* **Task**
Lift out all lines below that contain "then".

* **The data**
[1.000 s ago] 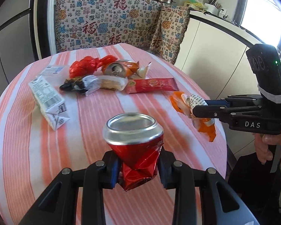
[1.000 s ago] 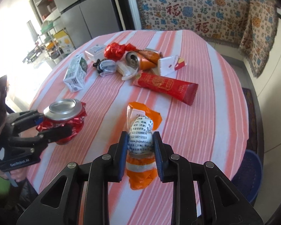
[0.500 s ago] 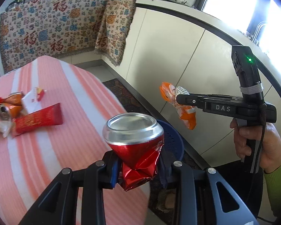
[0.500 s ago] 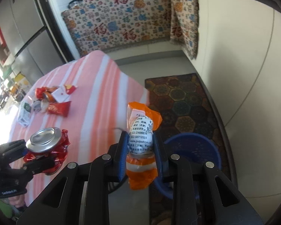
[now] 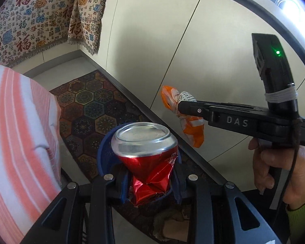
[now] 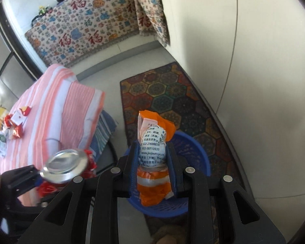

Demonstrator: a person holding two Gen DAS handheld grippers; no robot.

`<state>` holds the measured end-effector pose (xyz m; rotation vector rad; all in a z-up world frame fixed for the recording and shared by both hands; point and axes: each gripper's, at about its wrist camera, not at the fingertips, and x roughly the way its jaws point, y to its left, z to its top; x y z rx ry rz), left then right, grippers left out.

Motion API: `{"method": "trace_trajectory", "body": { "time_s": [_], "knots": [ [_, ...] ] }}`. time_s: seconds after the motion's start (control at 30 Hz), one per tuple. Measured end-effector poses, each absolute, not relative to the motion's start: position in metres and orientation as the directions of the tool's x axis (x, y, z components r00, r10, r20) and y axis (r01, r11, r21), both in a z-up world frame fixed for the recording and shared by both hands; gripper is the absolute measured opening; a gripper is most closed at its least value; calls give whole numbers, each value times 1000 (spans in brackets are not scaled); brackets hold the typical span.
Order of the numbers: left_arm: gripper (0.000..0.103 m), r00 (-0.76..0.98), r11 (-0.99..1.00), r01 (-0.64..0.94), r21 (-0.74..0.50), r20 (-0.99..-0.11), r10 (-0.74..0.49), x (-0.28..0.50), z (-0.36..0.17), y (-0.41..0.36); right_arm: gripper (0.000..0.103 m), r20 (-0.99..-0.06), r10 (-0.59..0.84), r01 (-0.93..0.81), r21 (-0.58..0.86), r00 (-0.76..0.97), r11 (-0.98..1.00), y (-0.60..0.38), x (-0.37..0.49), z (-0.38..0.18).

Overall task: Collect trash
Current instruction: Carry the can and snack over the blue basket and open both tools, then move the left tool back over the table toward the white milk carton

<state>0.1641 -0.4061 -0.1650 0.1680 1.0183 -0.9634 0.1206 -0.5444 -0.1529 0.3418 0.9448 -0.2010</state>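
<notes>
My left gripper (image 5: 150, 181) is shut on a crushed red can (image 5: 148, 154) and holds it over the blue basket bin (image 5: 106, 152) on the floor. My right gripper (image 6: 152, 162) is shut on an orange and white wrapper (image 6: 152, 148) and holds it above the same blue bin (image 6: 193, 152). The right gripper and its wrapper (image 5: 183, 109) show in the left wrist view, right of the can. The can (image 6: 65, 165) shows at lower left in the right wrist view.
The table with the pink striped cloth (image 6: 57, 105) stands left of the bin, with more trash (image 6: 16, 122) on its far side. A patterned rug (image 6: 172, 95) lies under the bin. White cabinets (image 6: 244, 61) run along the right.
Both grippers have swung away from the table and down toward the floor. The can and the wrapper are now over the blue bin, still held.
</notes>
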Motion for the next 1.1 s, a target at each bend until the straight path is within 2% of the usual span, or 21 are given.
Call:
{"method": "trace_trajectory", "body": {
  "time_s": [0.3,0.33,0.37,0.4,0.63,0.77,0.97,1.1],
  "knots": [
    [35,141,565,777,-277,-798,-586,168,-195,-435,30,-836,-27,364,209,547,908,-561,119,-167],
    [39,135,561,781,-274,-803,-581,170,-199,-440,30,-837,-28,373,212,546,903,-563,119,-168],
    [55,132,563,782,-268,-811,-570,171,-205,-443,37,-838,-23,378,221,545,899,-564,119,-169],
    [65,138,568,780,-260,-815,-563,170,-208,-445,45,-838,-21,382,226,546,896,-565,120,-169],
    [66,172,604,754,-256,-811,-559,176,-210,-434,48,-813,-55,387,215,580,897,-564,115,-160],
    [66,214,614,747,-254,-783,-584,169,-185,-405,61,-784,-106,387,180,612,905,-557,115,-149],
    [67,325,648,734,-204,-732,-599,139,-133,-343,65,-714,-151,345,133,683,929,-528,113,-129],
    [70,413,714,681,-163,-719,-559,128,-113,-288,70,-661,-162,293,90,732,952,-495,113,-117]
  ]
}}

* **Task result**
`<state>` holds the measured end-effector pose (xyz m; rotation vector rad; all in a z-up world frame fixed for the recording and shared by both hands; point and axes: each gripper's, at about its wrist camera, not at the fingertips, and x roughly the way its jaws point, y to its left, z to its top; x y z rx ry rz), left then right, grippers left out.
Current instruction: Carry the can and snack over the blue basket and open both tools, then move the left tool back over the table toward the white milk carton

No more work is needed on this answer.